Une bonne note doit être une conséquence, pas un but.

Ce sera noté ? Quel sera le coeff ? Cela comptera dans le dossier ? L’obsession commence de plus en plus tôt. Dès le collège, la note est présentée et perçue comme le graal de l’école. Examinons un peu ce graal, pour voir si c’est le vrai.

Il faut commencer par dire que cette obsession n’est pas une initiative spontanée des adolescents, qui lui préféreraient sûrement la douce indolence des jeunes années ; cette obsession est une création de toutes pièces des adultes : concepteurs de programmes, fonctionnaires d’État, directeurs d’écoles, enseignants, responsables éducatifs, parents…

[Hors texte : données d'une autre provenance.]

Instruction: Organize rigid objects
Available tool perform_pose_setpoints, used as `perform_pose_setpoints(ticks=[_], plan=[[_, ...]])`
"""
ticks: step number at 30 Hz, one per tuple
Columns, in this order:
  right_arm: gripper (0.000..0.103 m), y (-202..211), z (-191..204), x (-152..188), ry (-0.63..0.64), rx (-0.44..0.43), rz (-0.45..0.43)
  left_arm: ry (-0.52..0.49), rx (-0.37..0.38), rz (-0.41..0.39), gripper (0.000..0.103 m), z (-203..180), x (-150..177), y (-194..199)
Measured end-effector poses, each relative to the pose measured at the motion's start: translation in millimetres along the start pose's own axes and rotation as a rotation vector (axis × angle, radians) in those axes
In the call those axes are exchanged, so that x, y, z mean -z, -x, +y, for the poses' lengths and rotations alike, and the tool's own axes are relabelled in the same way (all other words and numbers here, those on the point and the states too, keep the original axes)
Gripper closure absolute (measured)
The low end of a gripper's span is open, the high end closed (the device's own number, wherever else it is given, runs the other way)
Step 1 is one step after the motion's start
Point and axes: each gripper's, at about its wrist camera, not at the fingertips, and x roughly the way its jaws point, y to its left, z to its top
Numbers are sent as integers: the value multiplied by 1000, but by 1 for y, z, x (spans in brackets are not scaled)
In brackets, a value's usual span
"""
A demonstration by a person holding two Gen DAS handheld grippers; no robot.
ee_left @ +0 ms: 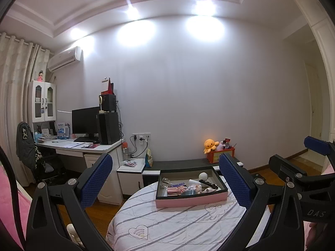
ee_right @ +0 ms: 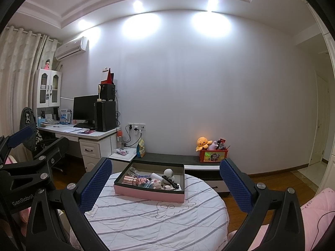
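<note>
Both wrist cameras sit side by side, level, facing the far wall; both share the shallow pink-sided tray (ee_left: 191, 201) (ee_right: 146, 192) on the round quilted bench (ee_left: 178, 226) (ee_right: 150, 219) nearby.

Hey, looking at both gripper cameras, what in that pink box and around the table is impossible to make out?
- Left view: small items in the pink box are too small and overlapping to name.
- Right view: box's near wall hides its floor.
- Both: table front cut off by gripper frames.

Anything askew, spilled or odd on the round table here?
Nothing spilled. The pink box sits flat on the striped cloth, but its small items are jumbled in a loose heap rather than sorted. Both tools, left and right, hang open, empty.
</note>
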Motion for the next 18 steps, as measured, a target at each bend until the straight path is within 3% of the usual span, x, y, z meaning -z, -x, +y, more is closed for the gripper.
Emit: perform_pose_setpoints(ticks=[18], plan=[[0, -1, 0, -1, 1, -3, 2, 2, -2, 0, 0, -2, 1, -1]])
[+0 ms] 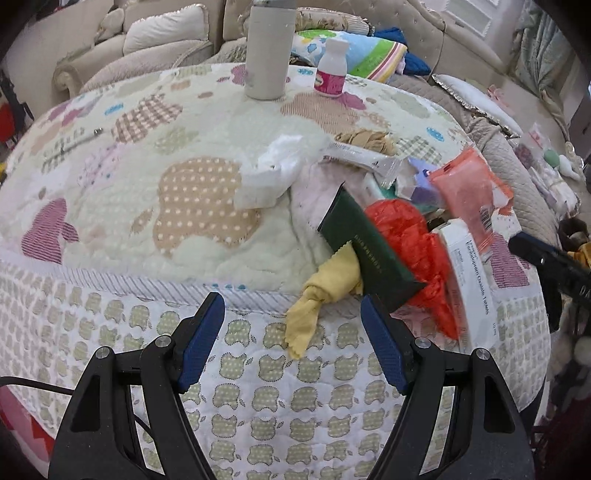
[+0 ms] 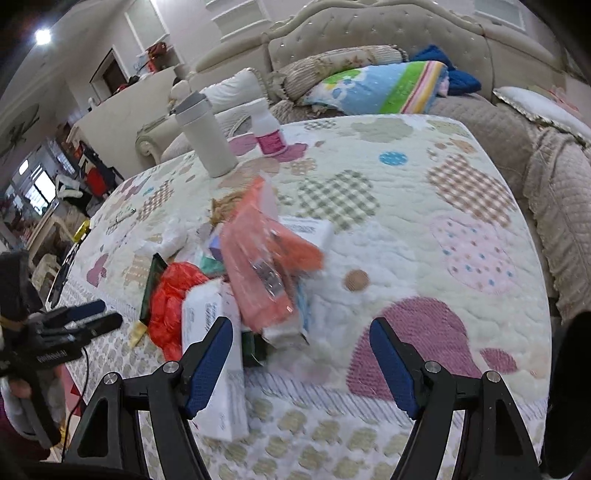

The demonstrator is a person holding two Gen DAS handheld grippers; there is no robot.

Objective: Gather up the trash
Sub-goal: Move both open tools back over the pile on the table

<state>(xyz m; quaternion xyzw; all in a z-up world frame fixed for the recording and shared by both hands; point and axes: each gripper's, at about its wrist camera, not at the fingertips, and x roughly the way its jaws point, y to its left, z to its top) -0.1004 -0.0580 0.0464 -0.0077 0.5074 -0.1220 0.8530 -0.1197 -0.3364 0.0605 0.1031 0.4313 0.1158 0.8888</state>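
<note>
A heap of trash lies on the quilt-covered table (image 1: 147, 192): a dark green box (image 1: 365, 247), red crumpled plastic (image 1: 410, 236), a yellow cloth (image 1: 325, 291) hanging over the edge, an orange packet (image 1: 465, 188), a white medicine box (image 1: 469, 280) and white tissue (image 1: 269, 173). My left gripper (image 1: 291, 310) is open and empty, just below the yellow cloth at the table's front edge. My right gripper (image 2: 301, 334) is open and empty, at the near edge beside the heap; the orange packet (image 2: 258, 266) and white box (image 2: 218, 354) lie just ahead of its left finger.
A tall white tumbler (image 1: 267, 48) and a small pink-labelled bottle (image 1: 331, 70) stand at the table's far side. Beige sofas (image 2: 388, 33) with cushions and a folded colourful blanket (image 2: 380, 88) surround the table. The left gripper (image 2: 74, 325) shows at the left of the right wrist view.
</note>
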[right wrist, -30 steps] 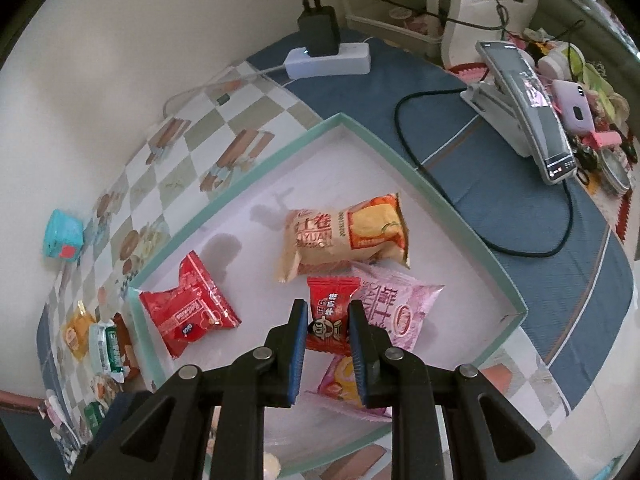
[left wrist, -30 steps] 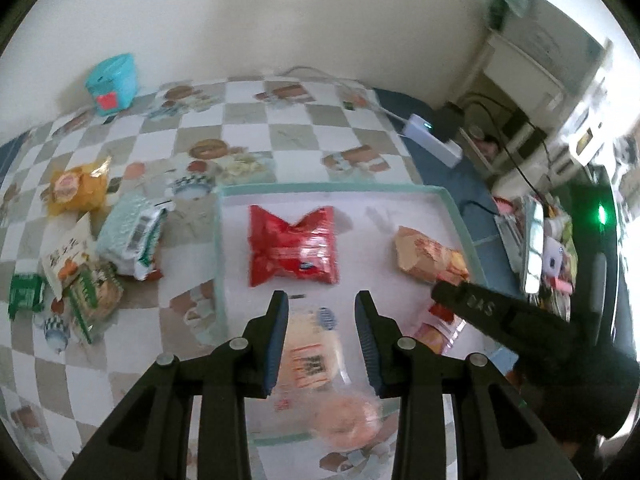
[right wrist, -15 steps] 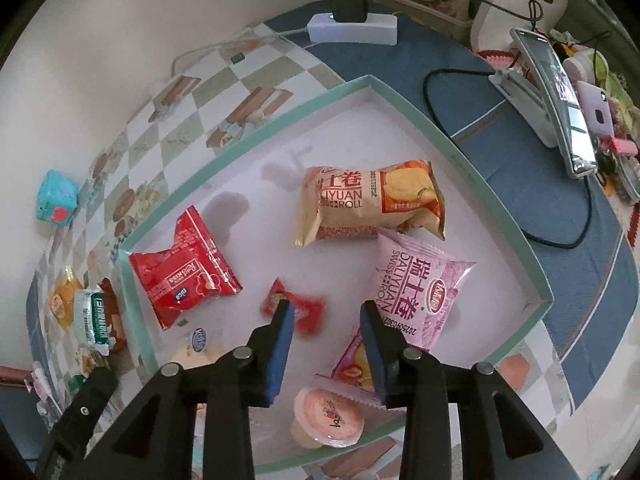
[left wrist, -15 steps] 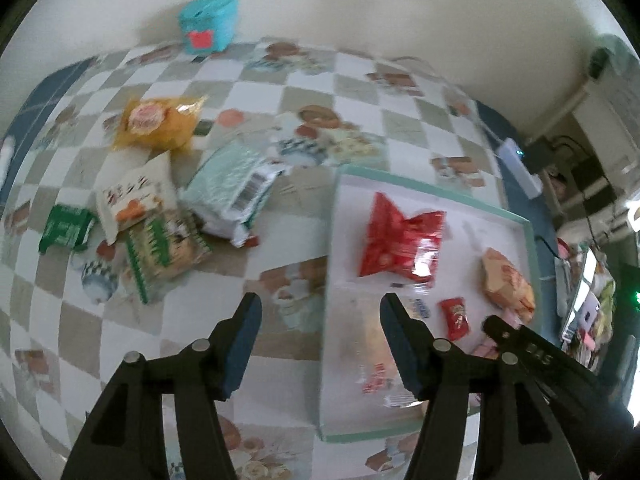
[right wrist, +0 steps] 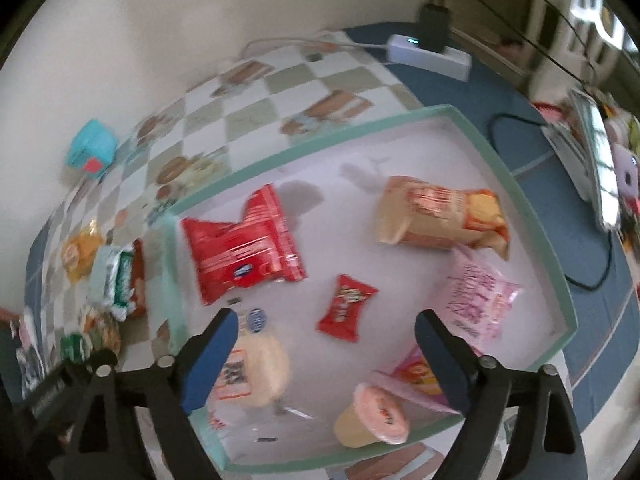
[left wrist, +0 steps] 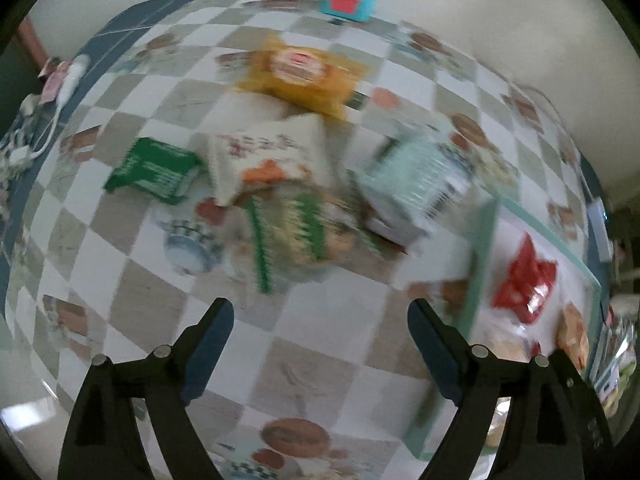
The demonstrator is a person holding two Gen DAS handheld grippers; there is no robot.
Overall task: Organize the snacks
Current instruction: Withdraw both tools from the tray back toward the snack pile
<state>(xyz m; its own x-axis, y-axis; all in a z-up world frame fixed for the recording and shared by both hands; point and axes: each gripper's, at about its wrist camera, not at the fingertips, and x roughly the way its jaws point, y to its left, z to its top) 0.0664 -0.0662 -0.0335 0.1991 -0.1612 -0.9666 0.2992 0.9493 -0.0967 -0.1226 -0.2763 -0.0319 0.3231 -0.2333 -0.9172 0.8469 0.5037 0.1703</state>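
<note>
So the small red packet (right wrist: 345, 309) that was pinched in the right gripper (right wrist: 326, 334) a second ago is now lying loose on the white floor of the green-rimmed tray (right wrist: 532, 216) — the jaws have just been opening and are spread wide, nothing between them. The left gripper (left wrist: 320, 324) has also just been opening, jaws wide and empty, and it's been swung off the tray to over the checkered cloth (left wrist: 328, 320), near the pile of snacks still outside.

Only in the right view can the tray's contents be made out: a big red bag (right wrist: 240, 252), an orange roll pack (right wrist: 440, 216), a pink pack (right wrist: 476, 300), a jelly cup (right wrist: 372, 416). Only in the left view is the outside pile seen close: a green packet (left wrist: 154, 170), a yellow pack (left wrist: 300, 76), a pale teal pack (left wrist: 416, 176) — all heavily motion-blurred, labels unreadable. The tray is cut off at that view's right edge.
</note>
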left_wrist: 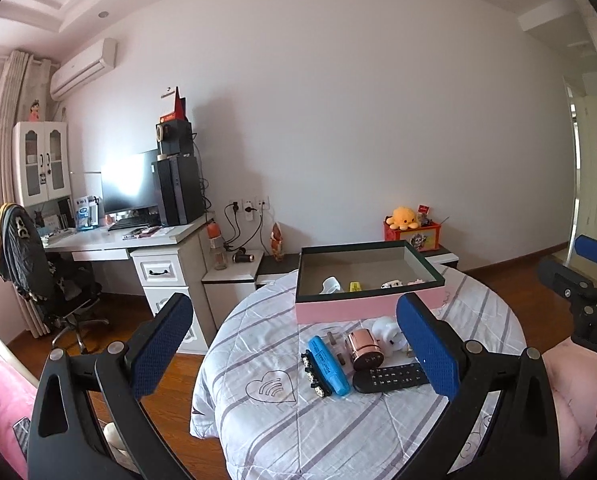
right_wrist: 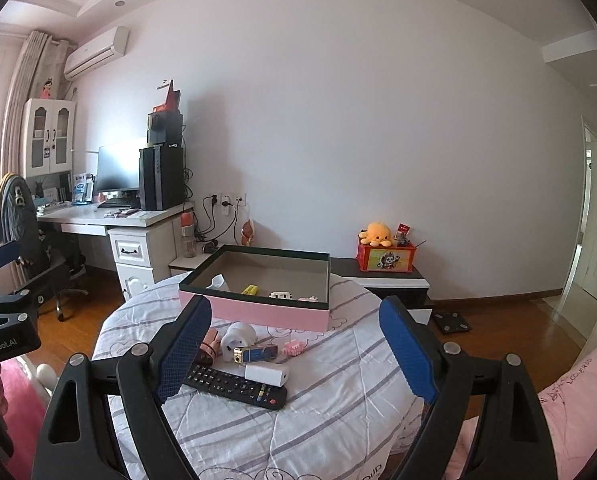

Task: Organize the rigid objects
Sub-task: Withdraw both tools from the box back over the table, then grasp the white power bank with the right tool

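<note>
A pink box [left_wrist: 368,307] [right_wrist: 270,314] with a dark green rim stands open on the striped quilt, with a few small items inside. In front of it lie a blue marker [left_wrist: 329,365], a black studded clip [left_wrist: 313,373], a rose-gold cylinder [left_wrist: 364,350], a white plug [left_wrist: 384,330] [right_wrist: 238,340] and a black remote [left_wrist: 392,377] [right_wrist: 236,386]. The right wrist view also shows a white block [right_wrist: 267,373], a small blue-and-gold box [right_wrist: 257,354] and a pink clip [right_wrist: 293,347]. My left gripper [left_wrist: 298,354] and right gripper [right_wrist: 294,352] both hover open and empty, short of the items.
A white desk [left_wrist: 110,240] with monitor and computer tower stands left, with an office chair [left_wrist: 38,272] beside it. A low cabinet [right_wrist: 382,280] behind the bed carries a red box and an orange plush. Wooden floor [right_wrist: 518,328] lies to the right. Pink bedding [right_wrist: 578,400] is near me.
</note>
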Action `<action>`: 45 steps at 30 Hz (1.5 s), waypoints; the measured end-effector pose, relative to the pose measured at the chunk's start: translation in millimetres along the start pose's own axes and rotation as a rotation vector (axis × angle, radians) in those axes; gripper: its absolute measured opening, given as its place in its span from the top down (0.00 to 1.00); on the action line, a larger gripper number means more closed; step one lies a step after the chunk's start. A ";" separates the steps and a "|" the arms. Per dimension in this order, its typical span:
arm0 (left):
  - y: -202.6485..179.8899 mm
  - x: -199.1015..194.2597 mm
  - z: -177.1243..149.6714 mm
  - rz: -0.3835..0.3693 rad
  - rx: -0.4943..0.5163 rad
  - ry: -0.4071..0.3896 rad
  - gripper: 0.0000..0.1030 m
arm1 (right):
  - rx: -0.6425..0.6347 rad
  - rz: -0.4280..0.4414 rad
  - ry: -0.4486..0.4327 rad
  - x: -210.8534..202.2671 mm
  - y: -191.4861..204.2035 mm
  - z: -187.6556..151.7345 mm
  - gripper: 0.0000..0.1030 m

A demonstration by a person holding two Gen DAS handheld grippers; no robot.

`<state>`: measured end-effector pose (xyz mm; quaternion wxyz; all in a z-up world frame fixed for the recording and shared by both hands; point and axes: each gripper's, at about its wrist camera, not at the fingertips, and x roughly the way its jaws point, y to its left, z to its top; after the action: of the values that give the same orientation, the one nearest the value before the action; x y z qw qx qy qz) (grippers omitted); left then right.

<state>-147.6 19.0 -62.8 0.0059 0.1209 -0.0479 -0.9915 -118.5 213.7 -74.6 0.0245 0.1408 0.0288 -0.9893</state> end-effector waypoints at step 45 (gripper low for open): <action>-5.1 165.6 -97.9 -0.059 0.057 0.459 0.00 | 0.036 0.116 0.445 200.0 8.5 -98.5 0.15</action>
<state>-284.9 11.1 -197.5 -0.0155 0.3445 -0.0696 -0.9361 -282.5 203.5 -225.4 0.0719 0.3574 0.0077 -0.9312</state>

Il faut une évaluation, et je ne souscris pas à l’abolition de la note, comme je l’ai expliqué ici. Mais comment cette nécessité pratique se tourne-t-elle en poison dans certains esprits, jusqu’à réduire le contenu des cours à un prétexte pour produire des notes ? Comment en arrive-t-on à cette absurdité qui consiste à travailler uniquement en vue de l’obtention d’un petit nombre (ou chiffre) rouge dans une case de bulletin ? C’est sans doute un énième fruit pourri de l’ambiance ultra-concurrentielle dans laquelle notre société baigne toute entière. Un dévoiement, qui provoque des dégâts à plusieurs niveaux.

Tout d’abord, le dégât humain. Quand bien même il n’y aurait que celui-là, il suffirait largement à disqualifier les discours de légitimation qui le produisent, à moins de penser, comme l’avait avoué candidement un certain éditorialiste connu pour ses positions réactionnaires, qu’à l’école, « l’humiliation c’est très bien, car ça fait réagir. Ils vont se mettre à bosser. » No comment !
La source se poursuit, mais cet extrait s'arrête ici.